Amid the pandemic, sainthood cause of nun who served poor hit by epidemics advances

Elizabeth Prout (1820-1864). Courtesy of the Diocese of Shrewsbury.

Bishop Davies welcomed the move forward in the sainthood cause of a religious sister who served poor communities ravaged by cholera and typhoid. 

Bishop Mark Davies of Shrewsbury said on 21 January that it was fitting that Elizabeth Prout’s cause was progressing amid the coronavirus pandemic.

The bishop made the comment on the day that Pope Francis recognized the heroic virtues of the nun known as the “Mother Teresa of Manchester,” meaning that she can now be called “Venerable.”

“It seems appropriate this announcement came during the pandemic when we can look to Elizabeth’s example and ask the help of her prayers as a woman who helped many during the epidemics which swept the industrial communities of Victorian England,” Davies said.

The bishop had appealed for prayers for the advancement of Prout’s cause at a Mass last September, marking the 200th anniversary of her birth.

He recalled that Prout, who was born on 2 September 1820, was “a pioneer of education,” who established day and night schools for the industrial poor and homes of refuge for young women working in factories.

“Together with a handful of companions she confronted the most degrading situations with the confidence of the revolution which flows from Christ’s command: ‘Love one another as I have loved you,’” he said.

Prout was baptized in the Anglican Church. Her father, a lapsed Catholic, worked as a cooper for a local brewery. Her parents disowned her when she decided to join the Catholic Church in her early 20s, at a time when Catholicism was emerging after centuries of persecution in England.

She converted with the help of Blessed Dominic Barberi, the Italian Passionist priest who also received St. John Henry Newman into the Catholic Church.

Prout became a nun at the age of 28, and, a few years after taking her final vows, was given a teaching post in industrial Manchester, where she worked among Irish migrants, women, and factory workers.

During her time as a teacher, Manchester was one of the world’s first industrial cities but workers toiled in abject conditions. Karl Marx and Friedrich Engels, the authors of “The Communist Manifesto,” described working conditions as “hell upon earth.”

Prout founded a religious community inspired by the spirituality of St. Paul of the Cross, the Italian founder of the Passionists. The community was initially called the Institute of the Holy Family, but later renamed the Sisters of the Cross and Passion or Passionist Sisters.

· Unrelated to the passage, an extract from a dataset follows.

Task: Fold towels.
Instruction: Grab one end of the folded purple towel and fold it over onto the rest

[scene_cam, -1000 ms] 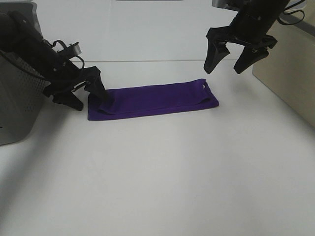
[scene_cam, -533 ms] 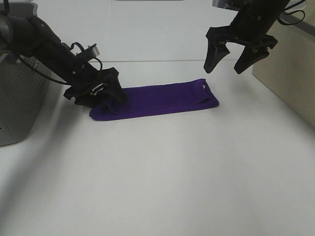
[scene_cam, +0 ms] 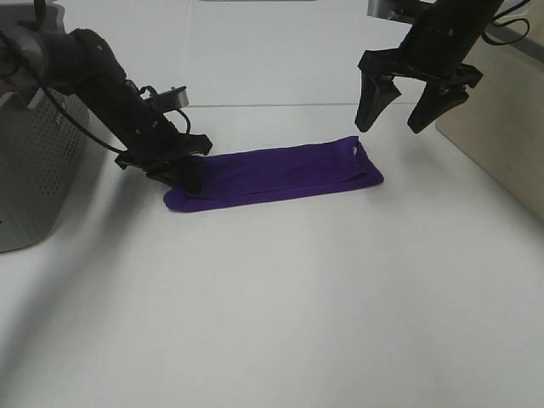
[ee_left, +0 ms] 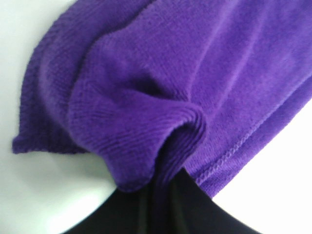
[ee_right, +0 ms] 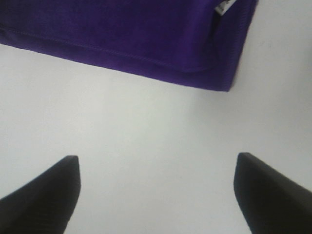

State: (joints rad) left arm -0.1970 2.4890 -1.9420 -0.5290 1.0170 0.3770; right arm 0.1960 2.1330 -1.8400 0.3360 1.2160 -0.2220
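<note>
The purple towel (scene_cam: 280, 174) lies as a long, already doubled strip on the white counter (scene_cam: 297, 297). It runs from the left pincer (scene_cam: 183, 170) out to a spot below the right pincer (scene_cam: 389, 127).

The left pincer is clenched on the end nearest it. Its wrist view shows a ridge of knit cloth bunched up and drawn in between the dark fingers (ee_left: 146, 214).

The right pincer is released, jaws spread wide and holding nothing. It hangs above the bare counter, and the strip's other end, with its small white tag (scene_cam: 351, 149), lies just ahead of its tips.

The cloth looks light, soft and limp. It will likely drape and sag from any single hold and will not keep a shape. The stacked layers may slip over one another, and the smooth counter probably lets the whole strip drag when pulled.

A sound hold is likely at an end edge near a corner, biting through every layer at once. For the right pincer that means the hemmed end beside the tag.
</note>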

The new institute was criticized for advocating “revolutionary ideas,” because it required religious sisters to earn their own wages to support themselves and taught other women to follow their example.

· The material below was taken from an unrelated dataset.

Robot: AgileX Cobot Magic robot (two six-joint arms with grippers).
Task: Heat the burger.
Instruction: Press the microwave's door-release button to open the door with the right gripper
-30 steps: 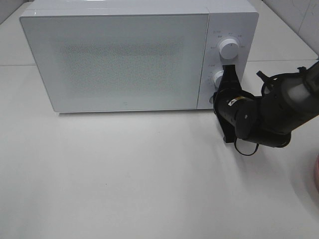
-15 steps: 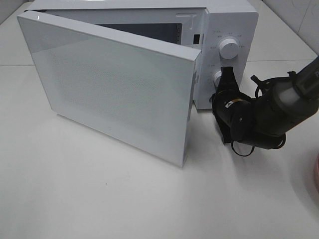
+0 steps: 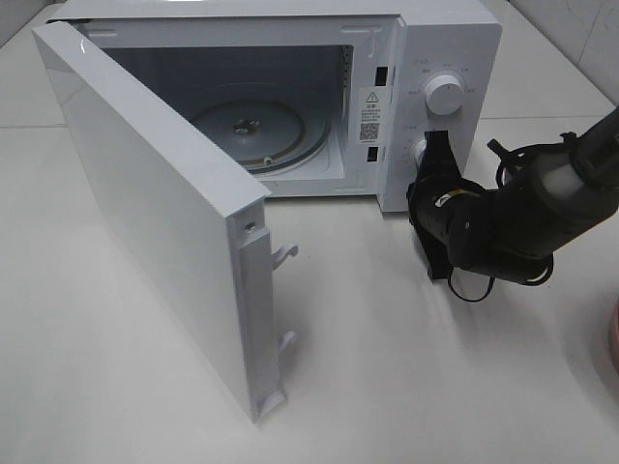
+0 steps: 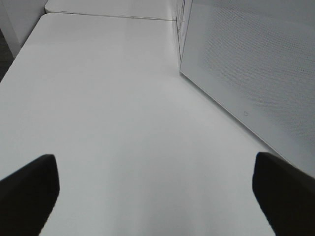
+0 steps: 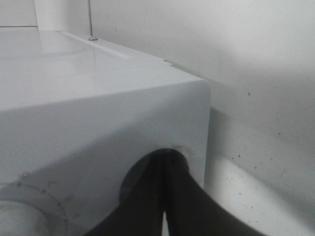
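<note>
Now, the right gripper (image 3: 437,151) is clenched on nothing, tips at the lower knob (image 3: 420,153) of the microwave (image 3: 455,39) — best to back straight off toward 4 o'clock w/o twisting it. Door (image 3: 145,222) stands wide open at 9 o'clock, turntable (image 3: 253,130) bare. Left gripper (image 4: 156,191) is spread, empty, over the bench (image 4: 108,98). Burger not in view — prob. out past the pink plate (image 3: 613,338) edge at 4 o'clock; bring it in clear of the door.
</note>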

In 1863, Pope Leo XIII gave the community his approval.  Prout, also known as Mother Mary Joseph, was named the order’s first superior general. Today, the Passionist Sisters work with the poor all over the world, including countries such as Papua New Guinea, Argentina, Chile, Peru, and Jamaica.

Prout died from tuberculosis at the age of 43 in Sutton, Lancashire, in 1864. She was buried in the archdiocese of Liverpool, where her cause opened in 1994.

Archbishop Malcolm McMahon of Liverpool welcomed the recognition of Prout’s heroic virtues. 

“Her contribution to the Church and people of England and further afield in the education and healthcare through the institutions she founded and the Sisters of the congregation continues to show the care of the Catholic Church for those in need,” he said.

Prout’s body was laid to rest in the shrine of St. Anne’s Church, Sutton, where it lies alongside those of Dominic Barberi and Ignatius Spencer, an aristocratic convert from Anglicanism to Catholicism who served as a Passionist priest.

“My prayer is that the shrine at Sutton will be a place of prayer for her eventual canonization,” McMahon said. 

Prout’s sainthood cause was submitted to the Vatican in 2008. If she is beatified and canonized — which would require two verified miracles attributed to her intercession — she would be England’s first female saint who did not suffer martyrdom in almost 800 years.

The last non-martyr English female saint was St. Margaret of Scotland, an Anglo-Saxon princess who became Queen of Scotland after William the Conqueror invaded England. She was canonized in 1250.

Passionist Sister Dominic Savio Hamer, author of the book “Elizabeth Prout: A Religious Life for Industrial England,” said: “This is wonderful news for Congregation of the Sisters of the Cross and Passion of Our Lord Jesus Christ.”

“She loved Our Lord so much and also knew so much suffering in her own life and was conversant with the bad social conditions in which so many people lived in Manchester that she will be an ideal person to pray to in our difficulties today.”